The Muslim rulers of India contributed greatly to the evolution and development of a new style of art and architecture in India. The Muslims before coming into India had their own characteristic style of art as is seen in their mosques and palaces. Contact with the already established, highly developed Hindu architectural styles led to a fusion and synthesis of art styles resulting in the emergence of the Indo-Islamic style of art and architecture. The period of the Turko-Afghans saw the development of this style, different from region to region, assimilating local styles and characteristics.
The two systems of art namely Hindu and Muslim are basically different in technique. The salient features of Muslim architecture are large buildings, open courtyards, mosques, bulbous domes, tall and slender minarets, arched gateways made beautiful with geometric designs and calligraphic inscriptions, use of coloured stone and glazed tiles, while the Hindu structures have lefty pyramidal shikharas, dark shrines, rich sculptural mouldings, decorations on the walls and pillars.
Muslim structures can be classified under two types – religious and secular.

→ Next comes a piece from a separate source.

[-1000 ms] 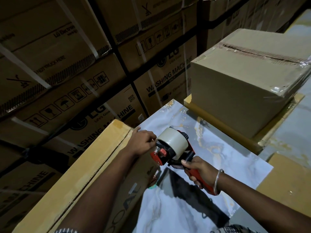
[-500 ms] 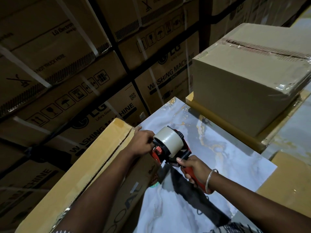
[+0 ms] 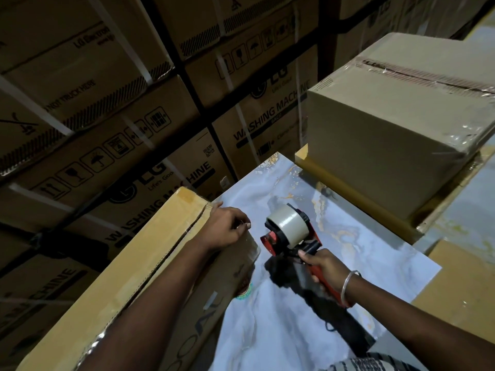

Religious structures are mosques, tombs and mausoleums. Secular ones are forts, palaces, gateways and gardens.
The important features of a mosque are – an open courtyard with a pillared verandah around, a sanctuary near the wall facing Mecca, a pulpit and a minaret above the wall to summon people to prayer. The sanctuary has a large dome above it.
The mausoleums constructed over the tombs of the dead are beautiful monuments with vaulted halls, lofty domes, underground clambers where the graves are located and separate mosques. All these are located in an extensive enclosure.
The Muslim conquerors employed Indian masons and materials for the construction of their buildings which factor was responsible for the introduction of Hindu ideas and designs in Muslim buildings. The Delhi style of architecture seen in the constructions in Delhi and surrounding areas is to be seen in the buildings of the Slave rulers. Famous among these is the Qutub Minar and the Quwat-Ul-Islam mosque near it in Delhi.
The Qutub Minar
The Qutub Minar is both a tower of victory and a tower for the Muazzim to call the muslims to prayer. The foundation was laid by the Slave ruler Qutub-Ud-Din Aibeck in 1199 AD and completed by his son-in-law and successor Iltutmish in 1230A.D. Built of red and buff sand stone, it is 72.5 meters high. It originally consisted of four storeys decreasing in size as they go up. The fifth storey was added later. Circular in plan, each storey is separated by a protecting balcony supported on brackets. Each storey has a different plan. The lowest has alternate angular and rounded flutings; the second has all rounded flutings and the third has all angular flutings. The decorative inscriptional bands enhance the beauty of the storeys. The diameter of the tower at the base is 14.32 metres and about 2.75 metres at the top. It has a spiral staircase of 379 steps and is the highest tower in India.
Close to the Qutub Minar is the Quwat-Ul-Islams Mosque and the famous Iron Pillar of the 4th century A.D. set up as a dhwajastambha of Vishnu. Allauddin Khilji is said to have enlarged the mosque and added the Alai Darwaza.